The team at Google that rediscovered the flaw has issued a similar assessment. "Remote code execution is possible, but not straightforward," the Google software engineers say in a blog post. "It requires bypassing the security mitigations present on the system, such as ASLR," which refers to address space layout randomization, which is designed to help block buffer-overflow attacks, which attackers can sometimes use to seize control of devices.
The Google researchers have released "non-weaponized" proof-of-concept exploit code that can be used to test for the presence of the flaw, as well as if related fixes work as intended.
Advice: Patch Now, Beware Countermeasures
Both Kaminsky and ISC's McNally have warned that flaw countermeasures recommended in the CVE-2015-7547 announcement - such as limiting the size of UDP or TCP responses - may interfere with legitimate DNS operations, and should only be used with caution, if at all. Instead, both recommend patching all affected devices, and without delay.
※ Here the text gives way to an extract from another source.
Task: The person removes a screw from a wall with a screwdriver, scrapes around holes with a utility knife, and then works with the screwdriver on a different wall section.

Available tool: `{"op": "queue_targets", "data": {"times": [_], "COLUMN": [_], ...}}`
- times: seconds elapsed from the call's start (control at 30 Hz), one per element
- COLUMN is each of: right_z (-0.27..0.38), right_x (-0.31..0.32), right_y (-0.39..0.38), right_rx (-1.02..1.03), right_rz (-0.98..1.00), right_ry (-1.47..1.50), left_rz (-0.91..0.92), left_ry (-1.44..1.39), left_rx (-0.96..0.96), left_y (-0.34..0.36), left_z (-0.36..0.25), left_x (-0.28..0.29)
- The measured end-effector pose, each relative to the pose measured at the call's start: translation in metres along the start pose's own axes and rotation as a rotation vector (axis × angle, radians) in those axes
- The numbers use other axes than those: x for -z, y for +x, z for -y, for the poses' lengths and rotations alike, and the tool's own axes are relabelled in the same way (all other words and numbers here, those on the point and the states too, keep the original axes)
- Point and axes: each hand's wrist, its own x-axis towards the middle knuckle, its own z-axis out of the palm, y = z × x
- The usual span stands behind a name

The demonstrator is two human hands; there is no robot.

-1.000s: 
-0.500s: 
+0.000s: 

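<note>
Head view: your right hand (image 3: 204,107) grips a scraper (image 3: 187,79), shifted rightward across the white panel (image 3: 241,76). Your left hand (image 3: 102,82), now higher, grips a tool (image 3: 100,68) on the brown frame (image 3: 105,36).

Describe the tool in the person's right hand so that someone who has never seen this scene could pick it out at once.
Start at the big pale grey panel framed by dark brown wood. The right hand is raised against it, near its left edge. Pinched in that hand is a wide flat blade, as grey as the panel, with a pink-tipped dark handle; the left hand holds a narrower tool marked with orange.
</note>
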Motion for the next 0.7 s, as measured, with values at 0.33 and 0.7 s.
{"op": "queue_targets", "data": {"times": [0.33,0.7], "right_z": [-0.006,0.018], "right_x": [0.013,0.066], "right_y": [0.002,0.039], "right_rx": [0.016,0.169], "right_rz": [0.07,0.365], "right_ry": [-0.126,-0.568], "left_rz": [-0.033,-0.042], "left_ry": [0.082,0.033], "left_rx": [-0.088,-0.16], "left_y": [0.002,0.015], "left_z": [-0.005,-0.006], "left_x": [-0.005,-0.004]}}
"Patch this bug," Kaminsky says. "You'll have to reboot your servers. It will be somewhat disruptive. Patch this bug now, before the cache traversing attacks are discovered, because even the on-path attacks are concerning enough."
But the glibc library is also used in software that runs on many different types of Internet-connected devices. "Think routers and increasingly anything considered part of the Internet of Things," University of Surrey computer science professor Alan Woodward tells the BBC.
The problem with so many Internet of Things devices, of course, is that manufacturers often either don't issue related updates, or users aren't alerted when they need to install a critical security fix. Whether these devices will ever see a glibc patch - to protect against related buffer-overflow attacks - remains to be seen (see The Internet of Buggy Things).